Here's the real problem for tech companies trying to fix the fake news crisis

  • Congress grilled Facebook, Google and Twitter execs this week over issues related to fake news and Russian meddling in the U.S. election.
  • These social media platforms can fight last year's battles, but they need to look forward to solving next year's "fake news" problems to be truly effective.
  • Here are some steps they need to take.

The silhouette of Mark Zuckerberg, chief executive officer and founder of Facebook Inc., is seen during the Oculus Connect 4 product launch event in San Jose, California, on Wednesday, Oct. 11, 2017.
David Paul Morris | Bloomberg | Getty Images
The silhouette of Mark Zuckerberg, chief executive officer and founder of Facebook Inc., is seen during the Oculus Connect 4 product launch event in San Jose, California, on Wednesday, Oct. 11, 2017.

The Congressional spotlight shone on the Silicon Valley behemoths exposes one of the great weaknesses about Internet firms in the past two decades that has had little attention.

Contrary to common sense, technology platform companies, including Facebook, Google, Twitter and hundreds of their peers, do not know—nor will they know in the future—all of the myriad ways their platforms will be used by millions of users. These platforms leverage new and creative technologies to enable many activities and capabilities. But what they fail to anticipate are all of the ways that users of these platforms create, maintain and deliver old and new kinds of content.

Fake news, graphic videos, 140-character messages fueling terror networks, and your banking app on a hand-held device are recent manifestations of a connected society enabled by technology platforms that were unforeseen, except in in broadest terms, by everyone. We do not know how people and organizations will use existing platforms, nor can we project what new technologies will become available in a few years—and the innovative uses they will be put to. For example, augmented and virtual reality technologies are becoming readily available. Yet do we really know how we will be using them?

There is confusion as to how to classify these platform companies. Are they technology companies? Media companies? Content providers? Adding to the confusion is the fact that the platform companies have multiple sides. Typically, one side has responsibility to maintain and add more functionality to the platform, while the other sides are actually users of the platform. They use the platforms in separate and creative ways.

These platform companies are best described as media companies using the outdated categorization of industrial sectors and the description is not perfect. The latest comment by Sheryl Sandberg, the Facebook COO that Facebook is not a media company because it does not hire journalists is like saying McDonald's is not a restaurant because it does not hire waiters and waitresses. However, she is just trying to avoid the additional regulatory scrutiny that comes with being a traditional media company. Facebook and many other Internet firms are truly media companies.

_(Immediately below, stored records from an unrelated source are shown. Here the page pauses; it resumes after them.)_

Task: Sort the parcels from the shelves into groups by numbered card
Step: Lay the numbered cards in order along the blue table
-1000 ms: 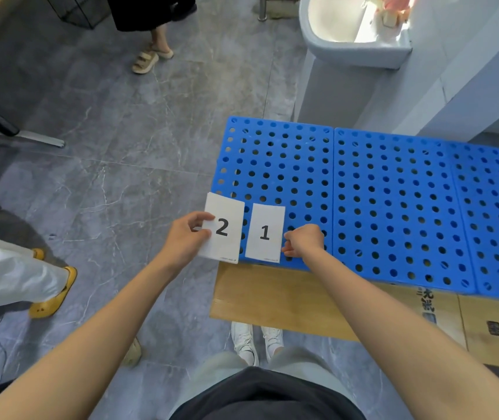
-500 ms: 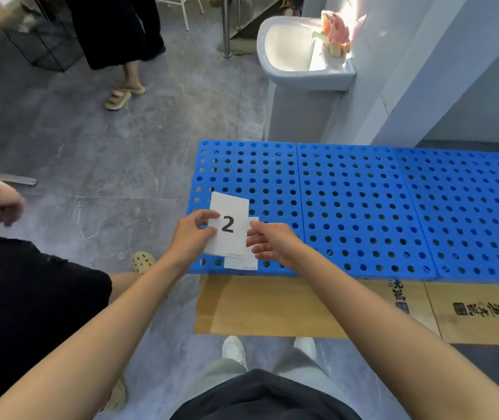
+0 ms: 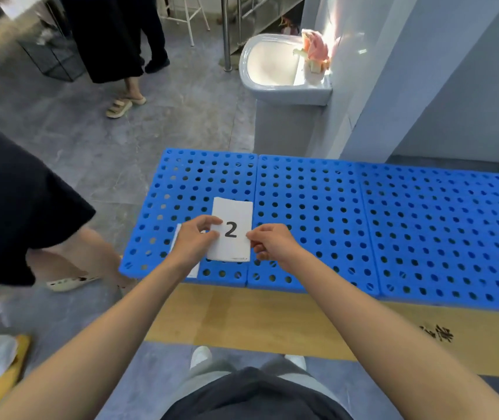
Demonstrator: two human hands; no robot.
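I am watching both hands working over the blue perforated counter (image 3: pixel 318 207), which is made of panels butted side by side. My left hand (image 3: pixel 192 242) is pinching the left edge of the card numbered 2 (image 3: pixel 231 234) between thumb and curled fingers. My right hand (image 3: pixel 272 245) is pinching the card's right edge with thumb and forefinger, its other fingers tucked under. The card is sitting upright to my view over the leftmost panel of the counter, close to its near edge; I cannot tell whether it is resting on the counter or hanging just above it. A second white card (image 3: pixel 194 269) is lying on the same panel at the counter's near left corner, mostly covered by my left hand and wrist, so its number is hidden from me. A sheet of brown cardboard (image 3: pixel 257 319) is sticking out from under the counter's near edge. Beyond the counter's far edge a white washbasin (image 3: pixel 272 65) is standing against the wall. Off the counter's left end a person in a black top (image 3: pixel 14 192) is standing close, and farther back another person's sandalled foot (image 3: pixel 119 107) is showing on the grey floor.
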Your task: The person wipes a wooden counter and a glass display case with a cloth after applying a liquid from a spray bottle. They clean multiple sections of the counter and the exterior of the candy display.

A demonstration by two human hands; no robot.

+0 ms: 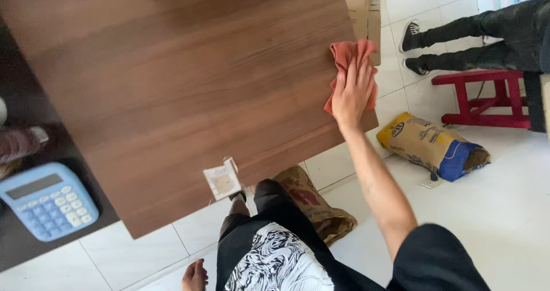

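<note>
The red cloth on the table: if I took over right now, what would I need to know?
Right hand: flat on the red cloth, pressing it onto the wooden table near its right edge.
Left hand: hanging low beside the leg, holding nothing.
A small crumpled paper packet lies at the table's near edge. A blue calculator sits on the dark surface to the left.
Done: cannot tell how much of the tabletop is wiped.
Left: probably the rest of the top; the packet is in the way.

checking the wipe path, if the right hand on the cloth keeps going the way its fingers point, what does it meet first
Probably the table's far edge. The right hand lies flat on the red cloth, fingers pointing there; beyond lies flattened cardboard on the floor.
</note>
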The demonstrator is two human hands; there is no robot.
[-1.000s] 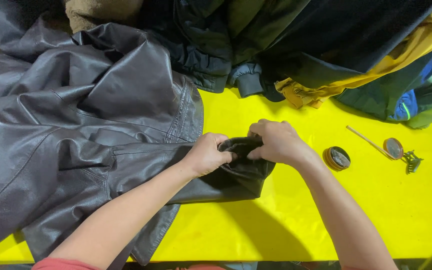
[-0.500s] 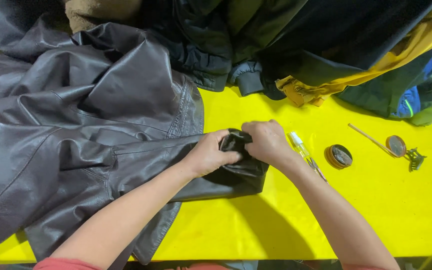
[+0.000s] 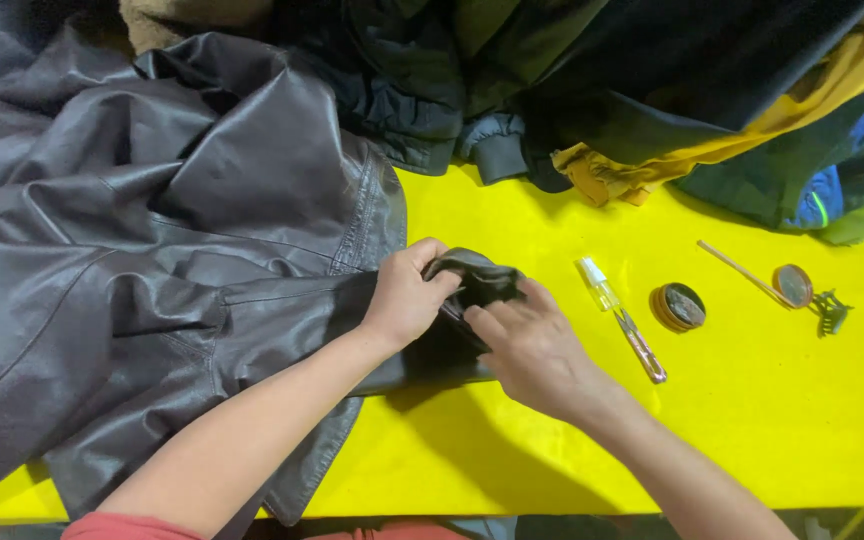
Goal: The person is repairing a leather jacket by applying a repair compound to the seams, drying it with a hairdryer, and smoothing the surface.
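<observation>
left hand (image 3: pixel 407 300) pinching the dark leather jacket's sleeve cuff (image 3: pixel 472 285); right hand (image 3: pixel 532 345) half-curled, fingertips on it. yellow table (image 3: pixel 752 420) beneath, clothes pile (image 3: pixel 602 90) far.

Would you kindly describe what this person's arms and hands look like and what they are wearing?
Both hands, the left hand and the right hand, are bare, with no gloves, rings or watch visible. The forearms are uncovered too. A red sleeve shows at the left upper arm, at the bottom edge.

The right hand (image 3: pixel 530 345) has slid down off the cuff (image 3: pixel 477 280), its fingers (image 3: pixel 482 322) now under the fold. This uncovers the whole snips (image 3: pixel 622 318) on the tabletop (image 3: pixel 752 420), hidden 1 second ago.
</observation>
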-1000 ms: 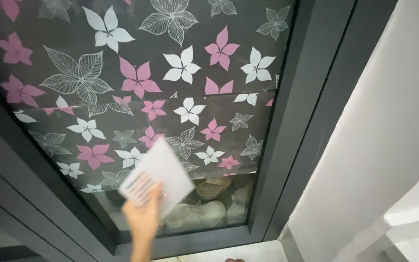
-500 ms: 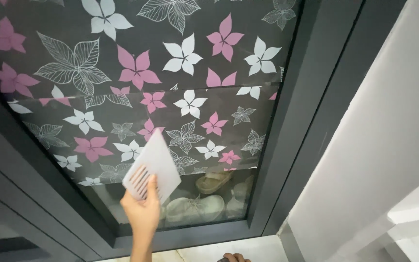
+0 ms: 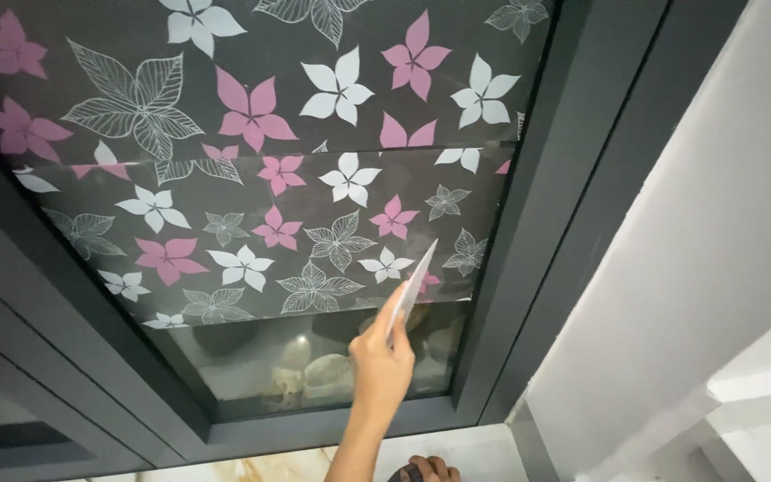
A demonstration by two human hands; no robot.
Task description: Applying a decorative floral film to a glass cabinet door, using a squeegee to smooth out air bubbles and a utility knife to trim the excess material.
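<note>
Gripping white card (image 3: 414, 284) in right hand (image 3: 384, 361) at lower-center film (image 3: 314, 232) edge; risking creasing; left hand unseen.

The right hand (image 3: 384, 357) slid toward three o'clock along the lower edge of the flowered film (image 3: 252, 178), and the white card (image 3: 412, 287) it held turned from broad face to thin edge-on.
</note>
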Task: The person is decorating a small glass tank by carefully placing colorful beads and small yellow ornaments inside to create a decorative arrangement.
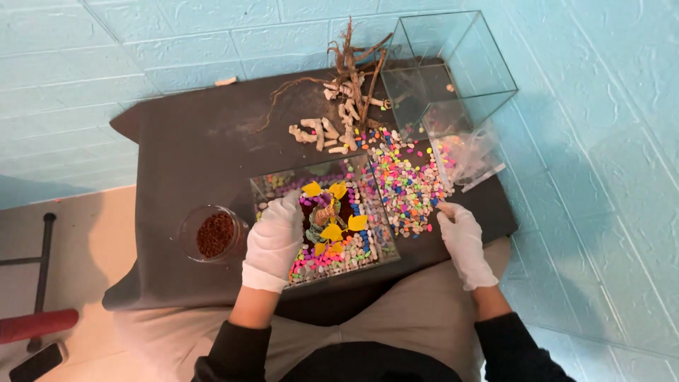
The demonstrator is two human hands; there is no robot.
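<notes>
The left hand [274, 240] rested open inside the glass tank [385, 244] at frame centre, beside the yellow plant [332, 212]; the right hand [463, 237] pinched pebbles [407, 187] — a nudge could've toppled it.

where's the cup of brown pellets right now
In the head view the cup stands on the dark mat, at its left side, just left of the gloved left hand and the glass tank.
</notes>
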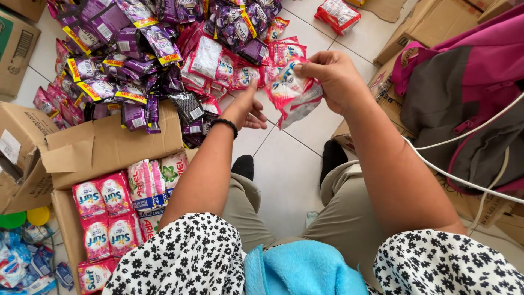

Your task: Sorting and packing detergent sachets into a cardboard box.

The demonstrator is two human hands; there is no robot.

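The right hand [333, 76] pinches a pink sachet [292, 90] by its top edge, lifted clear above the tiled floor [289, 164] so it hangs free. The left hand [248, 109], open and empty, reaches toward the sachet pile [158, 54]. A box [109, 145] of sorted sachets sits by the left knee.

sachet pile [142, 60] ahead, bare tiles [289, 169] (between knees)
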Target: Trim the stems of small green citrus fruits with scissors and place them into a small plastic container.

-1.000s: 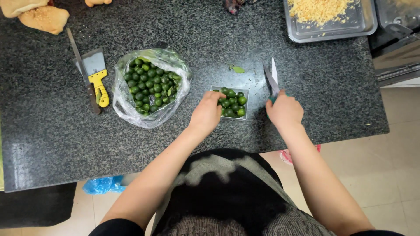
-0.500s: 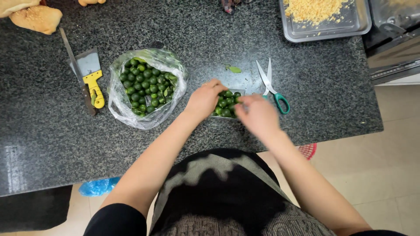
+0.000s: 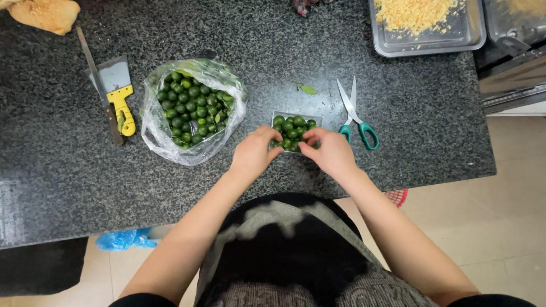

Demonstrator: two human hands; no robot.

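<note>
A small clear square tub [image 3: 295,116] of small green round fruits [image 3: 293,128] sits on the dark speckled counter [image 3: 68,170]. My left hand [image 3: 254,150] rests at the tub's near left corner, fingers curled onto it. My right hand [image 3: 328,150] is at the near right corner, fingertips touching the fruits. Whether either hand pinches a fruit is hidden. Teal-handled scissors [image 3: 356,115] lie just right of the tub, let go. A clear plastic bag [image 3: 190,109] full of the same green fruits lies open to the left.
A yellow-handled scraper [image 3: 118,95] and a thin knife [image 3: 98,86] lie at the left. A metal tray [image 3: 426,25] of yellow crumbs stands at the back right. A green leaf [image 3: 307,89] lies behind the tub. Brown bread-like pieces [image 3: 45,12] sit at the far left corner.
My right hand put the scissors down right of the tub and came over to the tub. Both hands now meet at its near edge.
</note>
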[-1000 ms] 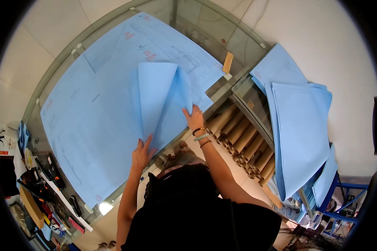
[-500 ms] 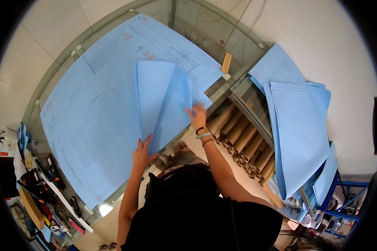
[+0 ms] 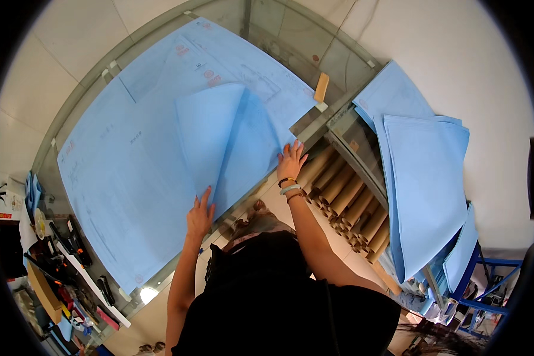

What should be expected going forward? Two things are clear. First and most importantly, there will continue to be creative new uses to these platforms in ways that we cannot predict. Countries and organizations that we view as our adversaries see these platforms as our Achilles' heel. They will continue to evolve their use of the platforms to destabilize democracies and nonprofit organizations worldwide given their successes to date. The old attack vectors of fake news and buying ads will be replaced by new attack vectors.

Second, much of this new use will be created and carried out by artificial intelligence software rather than humans sitting around coming up with the ideas. AI has become a useful tool because of cheap processing power, but also because of the almost limitless supply of data that can be used to train the AI software to perform specific tasks.

Putting controls on these platforms to solve the problems of the past few years is a fool's errand. Our adversaries are creating new and improved capabilities to adversely impact our democratic processes in ways we have not considered. The vast amounts of information generated on the election interference topic and our reactions to it this past year provide our adversaries with copious amounts of data to train their AIs. These newly trained AIs can evolve new attack vectors to undermine future democratic processes throughout the world. We do not know what these attack vectors are, therefore, whatever is put into place now will most likely prove ineffective in the future.

What should we do? The best course is to stop solving last year's problems and start understanding potential new problems and how to mitigate them. Preemptive actions should be taken now to forestall new attack vectors. For example, a new vector could be to create a "person" that exists in cyberspace only who donates large sums of money to extremist campaigns and SuperPACs. Functionally this is easy to do and hard to detect and track after the fact. How about doing it before the fact? The Congressional hearings make for good theater but little else. At worst, they will force resources to be expended in solving problems that will bear little resemblance to the problems our adversaries are planning to put into place in the next election cycle.

Finally, as an educator, it would be remiss of me not to point out two contributing factors to the effectiveness of fake news and other mountebanks. The first is a lack of understanding on the part of the electorate of our democratic processes and their historical origins. The latter evolved over many centuries and our Founding Fathers were well-steeped in this history as they created the Constitution. Secondly, at many levels of society, there is a lack of thoughtful and substantive discussions of opposing viewpoints to understand the complex problems brought about by the use of these platforms. Collaborative development of solutions to these complex problems, whether at local or global levels, requires more than 140 characters and photo-sharing skills.

Commentary by Timothy Carone, an associate teaching professor in the Department of IT, Analytics, and Operations in the University of Notre Dame's Mendoza College of Business.